Every You, Every Me by David Levithan, photographs by Jonathan Farmer
Knopf Books for Young Readers, September 13, 2011
Summary from Goodreads:
In this high school-set psychological tale, a tormented teen named Evan starts to discover a series of unnerving photographs—some of which feature him. Someone is stalking him . . . messing with him . . . threatening him. Worse, ever since his best friend Ariel has been gone, he's been unable to sleep, spending night after night torturing himself for his role in her absence. And as crazy as it sounds, Evan's starting to believe it's Ariel that's behind all of this, punishing him. But the more Evan starts to unravel the mystery, the more his paranoia and insomnia amplify, and the more he starts to unravel himself. Creatively told with black-and-white photos interspersed between the text so the reader can see the photos that are so unnerving to Evan, Every You, Every Me is a one-of-a-kind departure from a one-of-a-kind author.OK, my admiration for David Levithan should go without saying--I mean, I followed him around at BEA and snapped a photo of the back of his head. But was too shy to actually say, you know, hello. He is the epitome of YA literature, for me, both as a writer and an editor. I feel that he can do no wrong.

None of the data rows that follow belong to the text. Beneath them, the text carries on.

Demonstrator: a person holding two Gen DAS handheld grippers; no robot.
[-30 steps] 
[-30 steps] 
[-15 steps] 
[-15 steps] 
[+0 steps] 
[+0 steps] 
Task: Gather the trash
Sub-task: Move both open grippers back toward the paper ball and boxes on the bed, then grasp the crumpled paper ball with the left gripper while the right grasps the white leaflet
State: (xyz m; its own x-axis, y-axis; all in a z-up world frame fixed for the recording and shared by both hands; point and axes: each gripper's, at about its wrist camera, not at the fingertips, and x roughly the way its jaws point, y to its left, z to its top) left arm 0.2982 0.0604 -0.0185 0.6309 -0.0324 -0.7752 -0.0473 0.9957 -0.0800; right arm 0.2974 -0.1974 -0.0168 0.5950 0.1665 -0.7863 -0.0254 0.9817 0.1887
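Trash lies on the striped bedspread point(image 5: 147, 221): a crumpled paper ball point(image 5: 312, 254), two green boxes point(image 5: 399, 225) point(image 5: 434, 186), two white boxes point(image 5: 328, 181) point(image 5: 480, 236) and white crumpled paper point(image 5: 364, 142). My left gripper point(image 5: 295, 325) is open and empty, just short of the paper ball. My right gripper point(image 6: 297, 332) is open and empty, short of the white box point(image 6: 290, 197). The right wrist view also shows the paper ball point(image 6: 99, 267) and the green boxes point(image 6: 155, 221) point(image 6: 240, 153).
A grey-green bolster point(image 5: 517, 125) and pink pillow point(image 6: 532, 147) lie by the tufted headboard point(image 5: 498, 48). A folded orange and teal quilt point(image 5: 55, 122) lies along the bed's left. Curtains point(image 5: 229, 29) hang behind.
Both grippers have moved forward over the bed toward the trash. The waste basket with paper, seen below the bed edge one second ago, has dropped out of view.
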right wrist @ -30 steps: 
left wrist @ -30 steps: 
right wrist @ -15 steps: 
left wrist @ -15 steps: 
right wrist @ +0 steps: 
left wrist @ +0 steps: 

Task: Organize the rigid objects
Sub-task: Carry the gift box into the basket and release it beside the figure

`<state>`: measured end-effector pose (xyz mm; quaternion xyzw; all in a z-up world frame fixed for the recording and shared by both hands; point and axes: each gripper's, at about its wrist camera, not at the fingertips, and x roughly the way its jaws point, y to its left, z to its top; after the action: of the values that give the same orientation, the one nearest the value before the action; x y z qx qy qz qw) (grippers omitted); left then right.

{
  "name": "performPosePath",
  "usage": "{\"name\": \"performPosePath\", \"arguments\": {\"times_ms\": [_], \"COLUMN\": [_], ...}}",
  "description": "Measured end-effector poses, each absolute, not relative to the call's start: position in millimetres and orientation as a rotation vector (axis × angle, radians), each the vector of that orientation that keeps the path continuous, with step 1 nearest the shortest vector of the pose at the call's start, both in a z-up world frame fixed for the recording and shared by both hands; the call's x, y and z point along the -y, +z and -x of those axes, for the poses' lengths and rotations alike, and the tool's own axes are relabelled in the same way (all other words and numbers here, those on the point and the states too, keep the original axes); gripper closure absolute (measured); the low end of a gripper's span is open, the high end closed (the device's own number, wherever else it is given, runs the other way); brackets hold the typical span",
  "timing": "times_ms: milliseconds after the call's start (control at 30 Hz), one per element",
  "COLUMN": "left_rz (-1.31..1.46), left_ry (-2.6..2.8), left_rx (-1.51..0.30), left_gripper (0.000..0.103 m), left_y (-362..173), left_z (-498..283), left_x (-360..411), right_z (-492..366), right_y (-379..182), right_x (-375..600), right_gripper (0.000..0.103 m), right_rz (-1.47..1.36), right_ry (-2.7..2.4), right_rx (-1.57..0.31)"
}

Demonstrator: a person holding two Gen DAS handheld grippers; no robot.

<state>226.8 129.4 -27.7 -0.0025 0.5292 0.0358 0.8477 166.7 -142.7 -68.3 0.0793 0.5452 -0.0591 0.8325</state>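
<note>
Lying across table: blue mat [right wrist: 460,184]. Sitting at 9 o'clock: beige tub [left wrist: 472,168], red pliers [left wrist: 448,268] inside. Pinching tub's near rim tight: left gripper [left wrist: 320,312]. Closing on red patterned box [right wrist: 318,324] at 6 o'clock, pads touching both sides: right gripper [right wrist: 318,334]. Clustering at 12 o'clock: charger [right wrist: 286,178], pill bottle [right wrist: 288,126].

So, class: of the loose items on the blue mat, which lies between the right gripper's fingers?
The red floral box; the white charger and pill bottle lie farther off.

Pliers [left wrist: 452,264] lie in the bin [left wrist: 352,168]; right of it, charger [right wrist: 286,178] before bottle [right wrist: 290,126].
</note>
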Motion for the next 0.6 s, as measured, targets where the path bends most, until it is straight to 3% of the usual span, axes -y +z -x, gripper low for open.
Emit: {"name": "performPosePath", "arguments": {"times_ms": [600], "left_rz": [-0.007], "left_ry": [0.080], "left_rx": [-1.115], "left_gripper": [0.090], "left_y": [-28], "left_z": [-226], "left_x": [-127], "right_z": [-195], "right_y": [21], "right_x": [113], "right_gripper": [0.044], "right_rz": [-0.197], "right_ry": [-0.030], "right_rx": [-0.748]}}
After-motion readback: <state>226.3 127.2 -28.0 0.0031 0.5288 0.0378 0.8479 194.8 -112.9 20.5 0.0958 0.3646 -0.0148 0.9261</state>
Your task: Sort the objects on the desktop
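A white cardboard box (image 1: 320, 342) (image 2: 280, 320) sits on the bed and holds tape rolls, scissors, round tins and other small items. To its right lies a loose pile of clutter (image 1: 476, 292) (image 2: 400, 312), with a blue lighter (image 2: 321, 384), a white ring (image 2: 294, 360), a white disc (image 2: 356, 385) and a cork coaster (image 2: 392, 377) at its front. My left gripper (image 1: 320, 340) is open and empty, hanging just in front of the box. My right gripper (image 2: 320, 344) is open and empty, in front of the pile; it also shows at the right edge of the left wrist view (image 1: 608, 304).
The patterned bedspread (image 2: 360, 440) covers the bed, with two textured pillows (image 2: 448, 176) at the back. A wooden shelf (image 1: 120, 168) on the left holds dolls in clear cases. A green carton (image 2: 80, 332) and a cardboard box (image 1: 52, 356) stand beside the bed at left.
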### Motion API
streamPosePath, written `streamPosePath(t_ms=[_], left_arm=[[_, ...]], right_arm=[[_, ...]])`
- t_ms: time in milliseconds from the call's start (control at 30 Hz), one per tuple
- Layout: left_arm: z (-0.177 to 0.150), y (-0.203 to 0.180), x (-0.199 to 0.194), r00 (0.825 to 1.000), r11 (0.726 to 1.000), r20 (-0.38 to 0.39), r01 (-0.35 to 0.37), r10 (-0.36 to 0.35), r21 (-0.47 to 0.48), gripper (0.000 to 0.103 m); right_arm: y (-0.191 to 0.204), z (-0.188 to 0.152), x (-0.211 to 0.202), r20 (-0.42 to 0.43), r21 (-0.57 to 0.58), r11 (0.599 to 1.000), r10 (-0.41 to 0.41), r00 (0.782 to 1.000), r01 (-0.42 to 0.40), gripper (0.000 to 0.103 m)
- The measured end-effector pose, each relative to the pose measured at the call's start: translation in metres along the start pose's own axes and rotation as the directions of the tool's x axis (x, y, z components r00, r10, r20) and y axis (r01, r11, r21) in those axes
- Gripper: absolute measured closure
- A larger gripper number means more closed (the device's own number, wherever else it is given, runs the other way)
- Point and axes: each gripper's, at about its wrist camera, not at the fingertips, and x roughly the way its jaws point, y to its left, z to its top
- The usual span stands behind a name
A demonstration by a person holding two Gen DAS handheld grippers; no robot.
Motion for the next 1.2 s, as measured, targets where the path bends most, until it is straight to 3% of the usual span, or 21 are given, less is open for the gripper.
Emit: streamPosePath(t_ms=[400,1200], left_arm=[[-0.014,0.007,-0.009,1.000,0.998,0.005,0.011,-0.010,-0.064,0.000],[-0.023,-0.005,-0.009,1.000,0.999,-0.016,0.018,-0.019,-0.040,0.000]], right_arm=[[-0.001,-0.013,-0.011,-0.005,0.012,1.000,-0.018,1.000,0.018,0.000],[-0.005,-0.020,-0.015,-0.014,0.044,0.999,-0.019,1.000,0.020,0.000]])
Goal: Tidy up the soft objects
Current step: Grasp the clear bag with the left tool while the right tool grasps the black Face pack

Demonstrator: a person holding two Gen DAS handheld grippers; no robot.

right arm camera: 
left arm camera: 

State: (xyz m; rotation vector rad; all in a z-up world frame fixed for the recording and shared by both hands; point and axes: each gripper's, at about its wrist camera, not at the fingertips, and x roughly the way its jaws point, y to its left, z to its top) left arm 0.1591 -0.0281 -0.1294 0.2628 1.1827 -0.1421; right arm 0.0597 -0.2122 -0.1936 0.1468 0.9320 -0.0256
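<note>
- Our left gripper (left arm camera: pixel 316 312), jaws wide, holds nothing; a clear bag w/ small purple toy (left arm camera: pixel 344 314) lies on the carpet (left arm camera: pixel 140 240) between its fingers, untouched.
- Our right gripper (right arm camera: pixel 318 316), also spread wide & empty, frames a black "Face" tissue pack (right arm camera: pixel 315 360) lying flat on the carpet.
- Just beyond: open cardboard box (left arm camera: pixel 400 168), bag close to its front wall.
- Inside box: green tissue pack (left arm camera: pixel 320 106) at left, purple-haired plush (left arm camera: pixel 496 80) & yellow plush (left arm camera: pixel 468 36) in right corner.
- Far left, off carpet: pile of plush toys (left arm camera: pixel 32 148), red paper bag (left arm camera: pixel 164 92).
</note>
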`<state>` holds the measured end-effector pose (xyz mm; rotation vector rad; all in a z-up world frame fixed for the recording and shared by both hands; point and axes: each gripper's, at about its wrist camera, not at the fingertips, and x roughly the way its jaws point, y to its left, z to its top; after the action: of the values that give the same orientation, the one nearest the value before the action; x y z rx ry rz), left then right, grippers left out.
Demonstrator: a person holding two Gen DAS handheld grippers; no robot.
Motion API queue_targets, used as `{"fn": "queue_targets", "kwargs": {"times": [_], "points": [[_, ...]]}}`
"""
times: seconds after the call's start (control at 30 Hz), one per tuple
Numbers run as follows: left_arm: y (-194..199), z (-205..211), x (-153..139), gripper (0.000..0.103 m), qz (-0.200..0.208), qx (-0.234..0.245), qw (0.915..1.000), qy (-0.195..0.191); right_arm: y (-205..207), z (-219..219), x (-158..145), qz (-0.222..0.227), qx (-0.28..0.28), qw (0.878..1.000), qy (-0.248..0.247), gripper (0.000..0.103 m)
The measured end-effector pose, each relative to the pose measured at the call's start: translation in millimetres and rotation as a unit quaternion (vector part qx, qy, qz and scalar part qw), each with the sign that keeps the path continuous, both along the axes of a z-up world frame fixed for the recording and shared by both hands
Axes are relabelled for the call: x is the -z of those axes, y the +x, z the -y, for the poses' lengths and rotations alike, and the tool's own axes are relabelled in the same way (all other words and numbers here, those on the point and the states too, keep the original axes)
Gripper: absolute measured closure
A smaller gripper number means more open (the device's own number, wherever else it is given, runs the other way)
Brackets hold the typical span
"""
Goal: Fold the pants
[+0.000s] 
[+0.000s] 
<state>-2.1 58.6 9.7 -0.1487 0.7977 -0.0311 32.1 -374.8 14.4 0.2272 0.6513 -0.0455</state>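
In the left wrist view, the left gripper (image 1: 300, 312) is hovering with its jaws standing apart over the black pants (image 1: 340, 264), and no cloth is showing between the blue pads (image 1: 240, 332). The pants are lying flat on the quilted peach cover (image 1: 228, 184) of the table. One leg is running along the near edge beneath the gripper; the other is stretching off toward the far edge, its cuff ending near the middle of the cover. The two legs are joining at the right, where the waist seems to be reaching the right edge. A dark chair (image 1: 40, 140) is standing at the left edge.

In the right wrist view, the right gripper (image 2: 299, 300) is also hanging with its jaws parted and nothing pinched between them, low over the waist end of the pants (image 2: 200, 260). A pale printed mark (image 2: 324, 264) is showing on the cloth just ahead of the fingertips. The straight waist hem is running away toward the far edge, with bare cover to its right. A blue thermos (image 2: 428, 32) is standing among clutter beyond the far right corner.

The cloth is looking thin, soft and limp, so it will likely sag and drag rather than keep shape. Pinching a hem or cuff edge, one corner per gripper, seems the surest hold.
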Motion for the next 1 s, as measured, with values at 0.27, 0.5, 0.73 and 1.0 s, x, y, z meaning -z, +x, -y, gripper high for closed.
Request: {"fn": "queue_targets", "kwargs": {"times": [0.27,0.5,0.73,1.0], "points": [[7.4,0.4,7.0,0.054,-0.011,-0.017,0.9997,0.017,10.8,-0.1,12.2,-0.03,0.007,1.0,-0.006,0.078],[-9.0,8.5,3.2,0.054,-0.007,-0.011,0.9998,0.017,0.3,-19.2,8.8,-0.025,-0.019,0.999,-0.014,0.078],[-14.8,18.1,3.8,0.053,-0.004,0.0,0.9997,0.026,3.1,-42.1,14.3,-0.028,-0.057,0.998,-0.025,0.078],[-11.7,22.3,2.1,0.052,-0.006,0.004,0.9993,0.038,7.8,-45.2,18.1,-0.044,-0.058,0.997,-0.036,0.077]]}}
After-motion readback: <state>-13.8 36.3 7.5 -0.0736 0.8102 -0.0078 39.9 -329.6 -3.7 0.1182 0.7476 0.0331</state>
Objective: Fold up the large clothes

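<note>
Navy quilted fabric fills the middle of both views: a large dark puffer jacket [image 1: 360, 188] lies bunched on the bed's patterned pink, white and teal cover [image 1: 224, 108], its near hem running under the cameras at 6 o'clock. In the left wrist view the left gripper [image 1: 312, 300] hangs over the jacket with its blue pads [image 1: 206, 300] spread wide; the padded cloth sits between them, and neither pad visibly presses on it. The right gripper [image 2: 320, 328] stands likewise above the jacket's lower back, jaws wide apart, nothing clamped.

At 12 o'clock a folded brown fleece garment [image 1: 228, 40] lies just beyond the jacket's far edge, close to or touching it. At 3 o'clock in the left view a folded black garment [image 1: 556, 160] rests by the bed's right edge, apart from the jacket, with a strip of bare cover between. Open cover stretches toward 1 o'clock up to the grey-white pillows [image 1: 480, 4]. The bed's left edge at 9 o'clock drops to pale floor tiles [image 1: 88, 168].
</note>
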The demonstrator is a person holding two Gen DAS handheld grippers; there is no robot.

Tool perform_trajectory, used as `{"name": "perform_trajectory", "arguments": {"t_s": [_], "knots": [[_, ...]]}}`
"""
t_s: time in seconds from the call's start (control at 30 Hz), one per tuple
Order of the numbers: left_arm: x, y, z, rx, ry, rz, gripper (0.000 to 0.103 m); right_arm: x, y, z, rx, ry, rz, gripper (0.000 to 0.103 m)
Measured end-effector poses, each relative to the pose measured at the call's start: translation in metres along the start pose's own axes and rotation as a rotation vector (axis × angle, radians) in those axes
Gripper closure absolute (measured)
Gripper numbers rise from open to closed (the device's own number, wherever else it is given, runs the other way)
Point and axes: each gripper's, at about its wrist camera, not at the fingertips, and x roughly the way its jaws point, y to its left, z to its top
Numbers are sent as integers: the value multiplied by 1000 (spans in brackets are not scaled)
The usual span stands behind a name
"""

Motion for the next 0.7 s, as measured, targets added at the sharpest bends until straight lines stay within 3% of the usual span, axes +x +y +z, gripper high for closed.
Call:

And he hasn't done wrong with Every You, Every Me. I love the novelty of this collaboration--I've never seen or read anything quite like it. And notonly is the novel well, novel, but it's also a really, really good story. Evan's best friend Ariel is gone. Is she dead? Hospitalized? A runaway? We're not really sure. We're also not really sure why she's gone. Much of the novel is set in strike-through, which can make for difficult reading at times, but definitely lets the reader feel as though we're reading Evan's journal, or that we're even inside his head. I can absolutely picture Evan thinking something and then immediately striking that thought from his brain.
I loved Evan, too. We don't know that much about him, but we know Ariel was his everything. Because the story is told from his point of view, we don't know if he's telling the truth, or if he's lying. If he knows he's lying, or if he's suffering from mental problems. Is someone really after him? Could it be Ariel? I love that the mystery unfolds around the color (color!) photographs Jonathan Farmer provides. And I especially love how this story was created--definitely take a minute to read the author's note at the end of the story!
I think what I love most about David Levithan's work is that he has a gift for expressing the most natural ideas in such a brilliant, descriptive way. There were two, for me, in this novel. One was the title--you can't ever know the "every" of another person--and another one was the idea of "something" versus "anything"--that is, an anything is, well, anything, but a something is special. Both of these concepts are way simple and easy to understand, but they are expressed so beautifully in this novel.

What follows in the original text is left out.